What are the Costs of Obtaining a U.S. Patent? – Part 2
by admin - January 16th, 2015. Filed under: IP Management.In continuing this series of posts, let me describe two scenarios: (1) a doctor walks into my office with an idea for a new medical instrument. During the initial interview, he draws a freehand sketch and instructs me to draft a patent application; and (2) an engineer sends me a complete “invention disclosure” providing a detailed description of his invention, a PowerPoint Presentation describing the invention for investors, accompanying drawings, a Solid Works “edrawing” computer model, known prior art, and procedure detailing how to use the invention.
Assuming the level of complexity between the two inventions is about the same, which application will be less expensive? Obviously (in my mind at least), the engineer’s invention will be cheaper to draft and file – by thousands of dollars.
While it is true that I have to wade through a lot of information from the engineer, more information is always better. Furthermore, it is quicker to cut and paste sections of existing text than to draft from a blank computer screen. (By the way, this situation is entirely hypothetical – in my experience, engineers also hate to write.)
In the doctor’s situation, before I begin drafting, I will have to research existing inventions, medical procedures, etc. I will also instruct either an outside draftsman to produce patent drawings or have a paralegal produce a 3D model in Sketchup. Researching takes time and time costs money. Furthermore, because I am not a doctor, I might miss an important nuance about the invention or the method of using the procedure.
Thus, a well-considered, clearly written, comprehensive invention disclosure can reduce patent costs and result in better patent protection. In principle, no one knows more about an invention than the inventor. If the patent attorney is to perform a proper patentability search, evaluate the search, and do a good job of preparing and prosecuting the patent application, it is critical that the inventor provide the attorney with specific written guidance in the form of an invention disclosure. Most patent attorneys will provide invention disclosure forms as well as the appropriate instructions.

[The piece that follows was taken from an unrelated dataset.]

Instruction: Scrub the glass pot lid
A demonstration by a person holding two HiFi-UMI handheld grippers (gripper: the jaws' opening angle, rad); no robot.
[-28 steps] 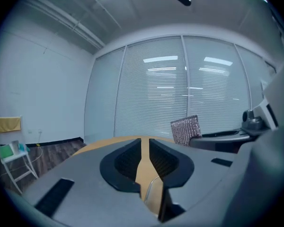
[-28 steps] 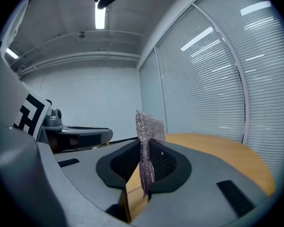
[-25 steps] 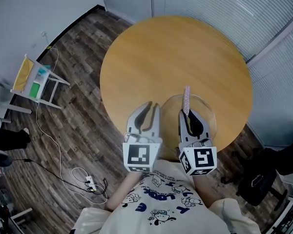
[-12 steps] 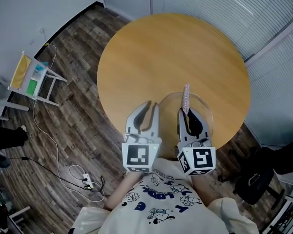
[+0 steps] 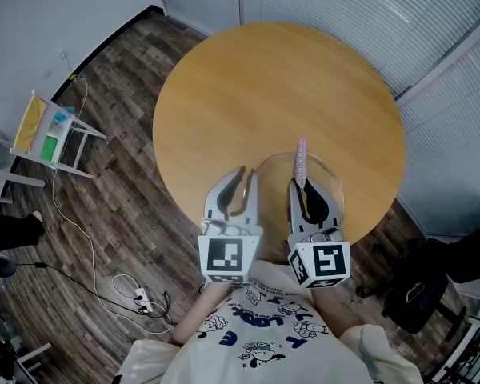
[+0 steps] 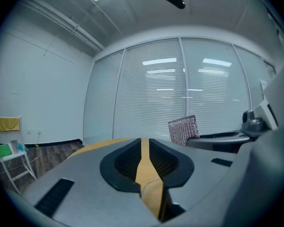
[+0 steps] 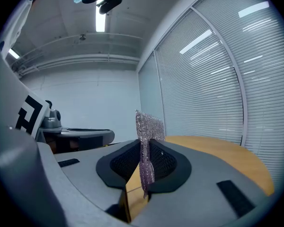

As discussed in my previous post in this series, a patent is a trade you make with the government. The government grants you a monopoly for your invention. In return, you must increase public knowledge. For you to increase public knowledge, the patent application must contain enough detail to teach others how to make and use your invention. Patents which just describe an idea, without teaching others how to make and use the invention, are invalid or can be invalidated.
So, just presenting an idea to your patent attorney will force him to develop the idea into an invention (if he is doing his job). This will be an expensive endeavor. While most patent attorneys are engineers, we are not efficient engineers and we are expensive. Thus, it almost always less expensive to either develop the idea into an invention yourself or pay an engineer to develop the idea.
The patent disclosure does not need to be as detailed as a performance specification, but it should contain enough detail so that a person of ordinary skill in the art can make and use the invention after reading the disclosure.
Thus, providing a detailed disclosure will increase the quality of the patent and be less expensive than just presenting an “idea” to your patent attorney.